Publication information
- Publisher: DC Comics
- Schedule: Monthly
- Format: Limited series
- Genre: Western;
- Publication date: August 1997 - July 1998
- No. of issues: 12
- Main character(s): Nathaniel Kent Jebediah Kent

Creative team
- Written by: John Ostrander
- Artist: Tom Mandrake
- Penciller: Timothy Truman
- Inker: Michael Bair
- Letterer: Bill Oakley
- Colorist(s): Digital Chameleon Carla Feeny
- Editor: Peter Tomasi

Collected editions
- The Kents: ISBN 1-56389-513-7

= The Kents =

1997–98 comic book limited series

The Kents is the title of a 12-issue comic book limited series published by DC Comics, from August 1997 to July 1998. The story concerns a troubled generation of ancestors to Jonathan "Pa" Kent (Superman's adoptive father). Set in the mid to late 19th century, the two main characters are brothers Nathaniel and Jebediah. The series was written by John Ostrander. As with many limited series, it was later collected as a trade paperback.

==Publication history==
The series was written by John Ostrander with pencils/inks for the first eight issues by Timothy Truman/Michael Bair. In issue #9 Tom Mandrake took over full art duties for the final four issues.

==Plot==
The story begins with Clark Kent's adoptive father Jonathan writing to his adopted son (Superman) about the memoirs he has discovered on the family farm. They reveal that the Kent family in the 19th century were noted abolitionists who assisted the personnel of the Underground Railroad, like Harriet Tubman. The family moved to Kansas Territory during its infamous violent conflict over its status concerning slavery, Bleeding Kansas, to promote the cause of creating a free state by running a newspaper for the region.

However, the family patriarch was murdered by border ruffians who wanted to silence him. Furthermore, the sons, Nathaniel and Jeb, argued and had a parting of the ways so deep about slavery that they found themselves on opposing sides of the American Civil War, with Jeb fighting with the notorious Confederate guerrilla unit led by William Quantrill and Nathaniel fighting for the North and marrying a half-Native American woman who gave him a special traditional spiritual symbol that was apparently a forerunner and inspiration for Superman's chest symbol.

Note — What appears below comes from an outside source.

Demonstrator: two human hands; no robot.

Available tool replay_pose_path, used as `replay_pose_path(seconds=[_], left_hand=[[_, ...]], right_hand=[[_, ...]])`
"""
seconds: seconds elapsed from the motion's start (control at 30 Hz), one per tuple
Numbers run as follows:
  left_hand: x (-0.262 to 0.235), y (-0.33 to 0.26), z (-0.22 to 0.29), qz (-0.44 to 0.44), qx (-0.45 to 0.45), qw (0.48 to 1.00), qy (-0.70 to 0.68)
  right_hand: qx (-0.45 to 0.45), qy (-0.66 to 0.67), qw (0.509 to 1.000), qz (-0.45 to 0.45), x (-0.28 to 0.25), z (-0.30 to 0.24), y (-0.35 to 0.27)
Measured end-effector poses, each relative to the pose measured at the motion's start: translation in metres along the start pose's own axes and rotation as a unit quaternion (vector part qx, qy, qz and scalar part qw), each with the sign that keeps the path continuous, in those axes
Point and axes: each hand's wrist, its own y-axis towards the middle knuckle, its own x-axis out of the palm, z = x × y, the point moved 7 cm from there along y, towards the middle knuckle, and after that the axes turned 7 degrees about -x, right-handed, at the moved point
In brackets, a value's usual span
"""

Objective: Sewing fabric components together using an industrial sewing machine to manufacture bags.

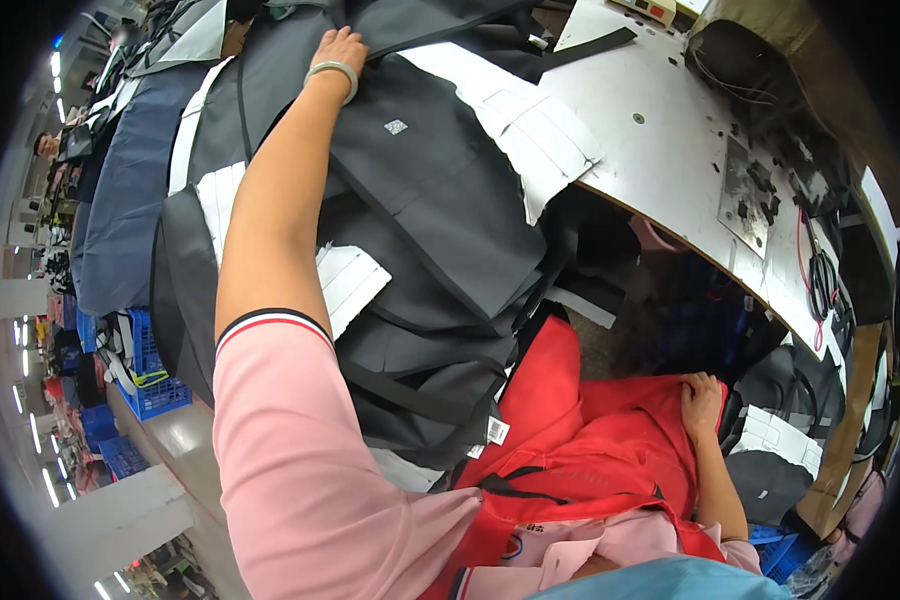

After the war, Nathaniel became a sheriff in Smallville, while Jeb became the leader of a group of bandits. Eventually, Jeb discovered he had a son out of wedlock years ago, and allowed him to join his gang, but his son turned out to be a murderous sociopath and Jeb approached his estranged brother to arrange a trap to stop his son.

In springing the trap, the son mortally wounded his father before being killed himself and Jeb has just enough time to fully reconcile with Nate before dying. Nate remained in Smallville and there the Kents have since stayed for generations, including Jonathan and Martha Kent, Superman's adoptive parents.

==In other works==
John Ostrander includes a subtle reference to The Kents in the 2002 Marvel/MAX limited series Apache Skies. Set in 1886, the first issue of Apache Skies depicts Johnny Bart—the Rawhide Kid—arriving by train in the town of Sagoro, Texas, seeking to avenge the death of the Apache Kid. When approached by the local sheriff, Bart uses the alias "Jeb Kent".